Objective To evaluate the scale and clinical importance of loss to follow-up of past patients with serious congenital heart disease, using a common malformation as an example. To better understand the antecedents of loss to specialist follow-up and patients’ attitudes to returning.

Design Cohort study using NHS number functionality. Content and thematic analysis of telephone interviews of subset contacted after loss to follow-up.

Patients, intervention and setting Longitudinal follow-up of complete consecutive list of all 1085 UK patients with repair of tetralogy of Fallot from single institution 1964–2009.

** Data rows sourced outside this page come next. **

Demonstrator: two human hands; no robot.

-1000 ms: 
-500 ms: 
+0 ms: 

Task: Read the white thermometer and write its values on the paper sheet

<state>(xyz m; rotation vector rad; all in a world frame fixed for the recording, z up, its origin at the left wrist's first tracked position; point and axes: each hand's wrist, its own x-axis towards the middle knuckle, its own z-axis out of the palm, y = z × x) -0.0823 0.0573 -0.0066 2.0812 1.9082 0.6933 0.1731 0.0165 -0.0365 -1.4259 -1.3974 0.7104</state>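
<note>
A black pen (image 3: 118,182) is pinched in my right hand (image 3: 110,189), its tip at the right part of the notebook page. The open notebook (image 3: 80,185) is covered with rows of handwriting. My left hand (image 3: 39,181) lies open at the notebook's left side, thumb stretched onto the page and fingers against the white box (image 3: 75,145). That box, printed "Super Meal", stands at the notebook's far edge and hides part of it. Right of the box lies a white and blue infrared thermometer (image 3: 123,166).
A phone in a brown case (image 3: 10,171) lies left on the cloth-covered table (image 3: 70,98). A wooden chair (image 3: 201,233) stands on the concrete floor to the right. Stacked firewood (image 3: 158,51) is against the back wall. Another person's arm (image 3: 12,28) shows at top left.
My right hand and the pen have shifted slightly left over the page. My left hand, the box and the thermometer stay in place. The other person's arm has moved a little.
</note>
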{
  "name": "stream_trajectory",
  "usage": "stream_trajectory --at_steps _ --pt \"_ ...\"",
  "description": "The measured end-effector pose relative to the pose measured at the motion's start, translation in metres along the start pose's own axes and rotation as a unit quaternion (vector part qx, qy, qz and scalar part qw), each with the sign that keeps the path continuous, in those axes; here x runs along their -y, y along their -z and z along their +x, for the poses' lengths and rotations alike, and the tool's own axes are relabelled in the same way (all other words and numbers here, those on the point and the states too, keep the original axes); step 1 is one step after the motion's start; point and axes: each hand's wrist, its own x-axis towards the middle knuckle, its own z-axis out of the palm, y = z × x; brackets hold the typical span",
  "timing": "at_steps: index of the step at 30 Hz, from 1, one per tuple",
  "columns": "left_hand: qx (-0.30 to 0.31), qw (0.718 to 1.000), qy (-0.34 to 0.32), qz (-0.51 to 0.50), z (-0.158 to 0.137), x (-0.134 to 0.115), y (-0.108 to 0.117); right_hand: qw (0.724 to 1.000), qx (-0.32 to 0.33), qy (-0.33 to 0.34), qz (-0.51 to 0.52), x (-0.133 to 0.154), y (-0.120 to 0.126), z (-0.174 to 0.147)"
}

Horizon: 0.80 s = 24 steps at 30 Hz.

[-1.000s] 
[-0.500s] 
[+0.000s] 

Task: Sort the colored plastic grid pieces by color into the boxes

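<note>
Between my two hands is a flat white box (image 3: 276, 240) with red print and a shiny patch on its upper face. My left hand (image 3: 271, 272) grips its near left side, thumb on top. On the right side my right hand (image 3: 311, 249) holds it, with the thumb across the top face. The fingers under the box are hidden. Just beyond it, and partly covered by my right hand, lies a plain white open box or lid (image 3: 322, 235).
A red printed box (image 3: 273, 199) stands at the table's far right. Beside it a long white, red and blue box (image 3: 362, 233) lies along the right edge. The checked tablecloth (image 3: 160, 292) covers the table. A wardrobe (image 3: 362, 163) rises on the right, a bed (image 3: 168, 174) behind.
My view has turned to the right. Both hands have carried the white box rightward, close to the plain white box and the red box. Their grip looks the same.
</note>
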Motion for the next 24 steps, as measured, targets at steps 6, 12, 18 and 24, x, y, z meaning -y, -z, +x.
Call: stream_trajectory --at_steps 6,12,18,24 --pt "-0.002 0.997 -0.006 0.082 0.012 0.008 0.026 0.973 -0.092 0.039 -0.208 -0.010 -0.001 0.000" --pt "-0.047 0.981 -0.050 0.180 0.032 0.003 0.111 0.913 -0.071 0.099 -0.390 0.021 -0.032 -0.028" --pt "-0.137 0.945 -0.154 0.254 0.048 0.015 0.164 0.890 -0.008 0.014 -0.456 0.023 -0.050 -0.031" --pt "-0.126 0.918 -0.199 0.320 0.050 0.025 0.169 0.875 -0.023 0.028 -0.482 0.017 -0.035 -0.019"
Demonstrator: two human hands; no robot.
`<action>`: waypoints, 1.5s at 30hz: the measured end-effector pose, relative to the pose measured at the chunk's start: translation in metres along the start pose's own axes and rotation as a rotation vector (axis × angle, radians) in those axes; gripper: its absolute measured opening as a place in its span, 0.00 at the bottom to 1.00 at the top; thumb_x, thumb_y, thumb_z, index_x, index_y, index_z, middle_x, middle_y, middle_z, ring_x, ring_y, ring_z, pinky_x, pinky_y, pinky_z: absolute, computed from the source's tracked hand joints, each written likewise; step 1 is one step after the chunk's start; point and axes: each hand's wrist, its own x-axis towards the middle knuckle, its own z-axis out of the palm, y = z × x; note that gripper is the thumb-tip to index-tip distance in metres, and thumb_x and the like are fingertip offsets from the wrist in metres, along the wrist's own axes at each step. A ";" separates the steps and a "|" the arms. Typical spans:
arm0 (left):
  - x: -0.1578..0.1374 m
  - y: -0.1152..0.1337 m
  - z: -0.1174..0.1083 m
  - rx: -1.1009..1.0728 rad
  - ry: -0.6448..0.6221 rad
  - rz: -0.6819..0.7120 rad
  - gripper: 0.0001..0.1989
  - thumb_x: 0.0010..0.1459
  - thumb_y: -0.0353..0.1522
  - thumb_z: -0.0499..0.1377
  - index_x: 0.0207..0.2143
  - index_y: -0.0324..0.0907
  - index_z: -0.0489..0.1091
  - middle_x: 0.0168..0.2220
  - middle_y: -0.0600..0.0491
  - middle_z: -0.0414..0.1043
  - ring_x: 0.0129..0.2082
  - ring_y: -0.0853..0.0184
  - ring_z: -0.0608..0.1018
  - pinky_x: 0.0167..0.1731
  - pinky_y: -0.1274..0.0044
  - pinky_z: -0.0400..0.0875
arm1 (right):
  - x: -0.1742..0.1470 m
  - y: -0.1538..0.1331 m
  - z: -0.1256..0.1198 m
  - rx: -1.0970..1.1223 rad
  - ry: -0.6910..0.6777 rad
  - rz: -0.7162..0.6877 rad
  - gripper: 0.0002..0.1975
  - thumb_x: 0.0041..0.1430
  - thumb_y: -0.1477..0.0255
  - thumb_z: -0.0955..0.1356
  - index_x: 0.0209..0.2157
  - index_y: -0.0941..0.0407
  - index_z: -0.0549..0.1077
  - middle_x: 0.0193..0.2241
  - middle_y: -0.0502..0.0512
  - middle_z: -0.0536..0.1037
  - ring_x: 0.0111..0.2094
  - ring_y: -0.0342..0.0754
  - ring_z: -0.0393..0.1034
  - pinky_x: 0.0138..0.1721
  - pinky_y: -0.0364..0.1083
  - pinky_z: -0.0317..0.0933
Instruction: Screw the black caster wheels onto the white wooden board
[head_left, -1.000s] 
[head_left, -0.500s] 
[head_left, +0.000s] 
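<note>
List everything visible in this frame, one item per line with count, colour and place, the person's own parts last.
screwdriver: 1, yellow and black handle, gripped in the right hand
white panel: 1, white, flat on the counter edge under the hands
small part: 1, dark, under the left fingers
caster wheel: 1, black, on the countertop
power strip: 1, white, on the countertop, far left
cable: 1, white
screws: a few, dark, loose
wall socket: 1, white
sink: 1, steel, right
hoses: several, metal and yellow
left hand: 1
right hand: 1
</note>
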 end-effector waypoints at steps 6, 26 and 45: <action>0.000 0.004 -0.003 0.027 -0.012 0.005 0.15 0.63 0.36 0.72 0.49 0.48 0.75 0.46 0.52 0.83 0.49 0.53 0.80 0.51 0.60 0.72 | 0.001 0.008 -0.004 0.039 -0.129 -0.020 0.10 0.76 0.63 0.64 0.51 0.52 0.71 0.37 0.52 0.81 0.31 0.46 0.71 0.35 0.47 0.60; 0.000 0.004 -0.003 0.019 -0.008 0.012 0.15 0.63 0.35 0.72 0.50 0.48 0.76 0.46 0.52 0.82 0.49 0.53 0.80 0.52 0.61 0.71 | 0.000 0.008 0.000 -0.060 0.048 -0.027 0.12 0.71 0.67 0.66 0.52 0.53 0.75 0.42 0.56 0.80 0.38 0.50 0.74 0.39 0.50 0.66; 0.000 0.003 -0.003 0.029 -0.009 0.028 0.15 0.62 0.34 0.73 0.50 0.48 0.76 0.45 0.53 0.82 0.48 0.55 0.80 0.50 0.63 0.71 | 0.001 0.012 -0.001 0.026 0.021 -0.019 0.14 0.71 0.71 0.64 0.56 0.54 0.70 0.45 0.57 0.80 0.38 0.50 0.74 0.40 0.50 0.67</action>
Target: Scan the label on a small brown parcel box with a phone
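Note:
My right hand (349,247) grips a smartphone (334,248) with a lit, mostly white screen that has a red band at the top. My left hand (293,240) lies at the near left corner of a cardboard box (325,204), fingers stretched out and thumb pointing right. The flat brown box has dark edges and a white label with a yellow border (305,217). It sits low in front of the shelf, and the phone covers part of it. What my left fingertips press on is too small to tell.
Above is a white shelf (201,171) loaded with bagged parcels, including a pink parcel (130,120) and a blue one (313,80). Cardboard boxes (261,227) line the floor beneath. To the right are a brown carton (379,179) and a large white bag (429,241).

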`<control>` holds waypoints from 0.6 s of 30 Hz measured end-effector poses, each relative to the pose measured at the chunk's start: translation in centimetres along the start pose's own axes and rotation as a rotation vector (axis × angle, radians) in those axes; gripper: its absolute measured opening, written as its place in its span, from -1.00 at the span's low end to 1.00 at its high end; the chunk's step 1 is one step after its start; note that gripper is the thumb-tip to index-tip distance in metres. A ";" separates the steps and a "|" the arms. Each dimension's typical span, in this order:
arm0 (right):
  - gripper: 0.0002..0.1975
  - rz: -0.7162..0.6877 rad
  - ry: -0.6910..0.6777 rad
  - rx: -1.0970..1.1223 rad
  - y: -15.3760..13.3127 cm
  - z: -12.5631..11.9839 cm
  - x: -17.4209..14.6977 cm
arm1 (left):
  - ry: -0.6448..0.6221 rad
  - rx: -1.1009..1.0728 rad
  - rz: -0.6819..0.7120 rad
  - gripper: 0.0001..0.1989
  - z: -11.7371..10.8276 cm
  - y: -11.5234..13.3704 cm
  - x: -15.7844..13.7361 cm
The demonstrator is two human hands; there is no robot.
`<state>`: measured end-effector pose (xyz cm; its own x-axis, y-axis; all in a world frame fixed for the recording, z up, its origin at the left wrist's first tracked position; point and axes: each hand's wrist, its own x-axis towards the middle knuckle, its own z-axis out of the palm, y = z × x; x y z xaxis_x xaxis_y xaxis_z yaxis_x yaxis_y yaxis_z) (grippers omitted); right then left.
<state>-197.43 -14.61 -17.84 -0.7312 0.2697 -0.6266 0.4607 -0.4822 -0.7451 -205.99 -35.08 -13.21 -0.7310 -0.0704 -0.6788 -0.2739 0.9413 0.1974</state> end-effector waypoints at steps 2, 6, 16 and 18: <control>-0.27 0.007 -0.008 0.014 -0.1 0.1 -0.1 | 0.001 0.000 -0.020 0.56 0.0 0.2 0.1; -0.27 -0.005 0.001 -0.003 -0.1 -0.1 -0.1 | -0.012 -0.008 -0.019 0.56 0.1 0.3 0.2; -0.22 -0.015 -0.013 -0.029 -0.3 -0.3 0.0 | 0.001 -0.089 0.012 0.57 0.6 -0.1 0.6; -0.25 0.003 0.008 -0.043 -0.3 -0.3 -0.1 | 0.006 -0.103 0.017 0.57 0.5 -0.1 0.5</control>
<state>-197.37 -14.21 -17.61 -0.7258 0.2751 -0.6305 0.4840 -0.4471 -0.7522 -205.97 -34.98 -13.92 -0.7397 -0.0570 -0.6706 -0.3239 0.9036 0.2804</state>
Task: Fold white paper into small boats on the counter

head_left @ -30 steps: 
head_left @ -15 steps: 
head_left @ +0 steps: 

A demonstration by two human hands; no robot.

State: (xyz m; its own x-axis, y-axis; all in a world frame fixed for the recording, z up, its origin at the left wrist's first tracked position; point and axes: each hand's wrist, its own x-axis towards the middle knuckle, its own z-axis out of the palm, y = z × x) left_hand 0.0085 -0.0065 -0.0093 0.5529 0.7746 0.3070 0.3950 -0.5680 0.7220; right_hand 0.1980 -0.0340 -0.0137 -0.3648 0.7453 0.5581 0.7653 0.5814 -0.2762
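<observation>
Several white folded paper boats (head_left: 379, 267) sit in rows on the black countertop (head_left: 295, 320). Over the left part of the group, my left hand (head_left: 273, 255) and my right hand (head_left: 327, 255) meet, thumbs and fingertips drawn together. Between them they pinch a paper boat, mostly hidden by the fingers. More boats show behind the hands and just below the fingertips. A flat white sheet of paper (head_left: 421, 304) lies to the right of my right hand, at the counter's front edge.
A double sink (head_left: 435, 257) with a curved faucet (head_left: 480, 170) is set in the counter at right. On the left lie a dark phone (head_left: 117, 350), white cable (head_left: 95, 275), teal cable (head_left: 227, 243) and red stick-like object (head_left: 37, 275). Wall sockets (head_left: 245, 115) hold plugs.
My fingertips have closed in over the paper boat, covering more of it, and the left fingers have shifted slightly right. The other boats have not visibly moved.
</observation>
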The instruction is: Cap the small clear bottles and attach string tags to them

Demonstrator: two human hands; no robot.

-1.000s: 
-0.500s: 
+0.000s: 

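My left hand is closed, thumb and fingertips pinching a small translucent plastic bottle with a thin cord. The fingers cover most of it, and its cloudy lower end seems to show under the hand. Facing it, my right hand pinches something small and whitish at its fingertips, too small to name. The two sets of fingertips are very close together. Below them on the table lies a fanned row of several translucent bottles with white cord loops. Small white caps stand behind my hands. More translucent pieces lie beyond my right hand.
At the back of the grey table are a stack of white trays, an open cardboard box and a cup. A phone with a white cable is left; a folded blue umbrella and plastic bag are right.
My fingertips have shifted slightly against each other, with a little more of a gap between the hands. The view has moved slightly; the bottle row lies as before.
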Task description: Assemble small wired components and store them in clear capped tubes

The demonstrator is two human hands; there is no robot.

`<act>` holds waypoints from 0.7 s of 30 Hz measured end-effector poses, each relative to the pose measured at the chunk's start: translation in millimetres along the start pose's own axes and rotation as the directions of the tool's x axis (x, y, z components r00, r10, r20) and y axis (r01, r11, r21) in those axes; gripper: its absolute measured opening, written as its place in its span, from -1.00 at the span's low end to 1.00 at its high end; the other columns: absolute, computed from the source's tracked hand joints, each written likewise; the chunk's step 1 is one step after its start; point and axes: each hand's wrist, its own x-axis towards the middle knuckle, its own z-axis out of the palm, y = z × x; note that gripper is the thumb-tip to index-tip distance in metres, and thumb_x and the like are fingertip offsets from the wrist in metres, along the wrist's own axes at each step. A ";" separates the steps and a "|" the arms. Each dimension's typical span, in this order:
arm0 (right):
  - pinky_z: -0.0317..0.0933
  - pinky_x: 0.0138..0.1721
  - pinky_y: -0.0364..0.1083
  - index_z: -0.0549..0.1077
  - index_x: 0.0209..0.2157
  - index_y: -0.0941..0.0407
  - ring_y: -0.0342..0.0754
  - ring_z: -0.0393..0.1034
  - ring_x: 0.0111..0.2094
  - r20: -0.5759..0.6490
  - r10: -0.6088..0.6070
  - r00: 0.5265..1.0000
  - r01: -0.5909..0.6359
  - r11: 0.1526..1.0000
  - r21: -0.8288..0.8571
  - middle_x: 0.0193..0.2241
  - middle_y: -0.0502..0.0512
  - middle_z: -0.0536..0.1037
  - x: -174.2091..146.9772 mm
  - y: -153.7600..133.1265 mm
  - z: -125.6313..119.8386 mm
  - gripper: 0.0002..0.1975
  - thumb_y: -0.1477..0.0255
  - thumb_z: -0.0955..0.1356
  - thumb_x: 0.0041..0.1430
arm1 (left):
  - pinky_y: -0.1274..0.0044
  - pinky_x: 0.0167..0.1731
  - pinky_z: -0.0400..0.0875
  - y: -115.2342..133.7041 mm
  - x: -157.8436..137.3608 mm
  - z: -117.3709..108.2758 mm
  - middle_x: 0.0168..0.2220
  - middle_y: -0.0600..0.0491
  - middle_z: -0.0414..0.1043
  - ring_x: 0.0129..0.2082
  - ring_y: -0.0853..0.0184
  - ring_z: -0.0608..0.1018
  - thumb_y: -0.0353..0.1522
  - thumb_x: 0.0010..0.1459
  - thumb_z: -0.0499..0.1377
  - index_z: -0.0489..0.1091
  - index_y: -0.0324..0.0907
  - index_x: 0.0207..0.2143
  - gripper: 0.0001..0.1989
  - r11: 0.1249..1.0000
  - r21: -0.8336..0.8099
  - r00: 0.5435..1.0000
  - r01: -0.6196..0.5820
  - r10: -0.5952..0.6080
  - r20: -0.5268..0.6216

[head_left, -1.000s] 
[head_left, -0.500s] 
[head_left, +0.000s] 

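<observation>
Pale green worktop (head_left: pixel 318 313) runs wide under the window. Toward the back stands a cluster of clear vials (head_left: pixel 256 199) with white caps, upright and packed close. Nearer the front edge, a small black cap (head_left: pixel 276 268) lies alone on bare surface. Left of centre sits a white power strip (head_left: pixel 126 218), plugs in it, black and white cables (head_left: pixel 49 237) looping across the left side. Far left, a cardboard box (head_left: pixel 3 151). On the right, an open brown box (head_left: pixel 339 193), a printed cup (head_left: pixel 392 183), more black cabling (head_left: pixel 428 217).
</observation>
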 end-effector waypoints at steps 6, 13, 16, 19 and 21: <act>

Main outcome measures Survival, freedom from late pulmonary valve replacement, loss to specialist follow-up, shortfall in late surgical revisions related to loss to follow-up. Patients’ narrative about loss to follow-up.

Results 216 (24%) of patients known to be currently alive appear not to be registered with specialist clinics; some are seen in general cardiology clinics. Their median age is 32 years and median duration of loss to follow-up is 22 years; most had been lost before Adult Congenital services had been consolidated in their present form. 48% of the late deaths to date have occurred in patients not under specialist follow-up. None of those lost to specialist follow-up has had secondary pulmonary valve replacement while 188 patients under specialist care have. Patients lost to specialist follow-up who were contacted by telephone had no knowledge of its availability.

Conclusions Loss to specialist follow-up, typically originating many years ago, impacts patient management.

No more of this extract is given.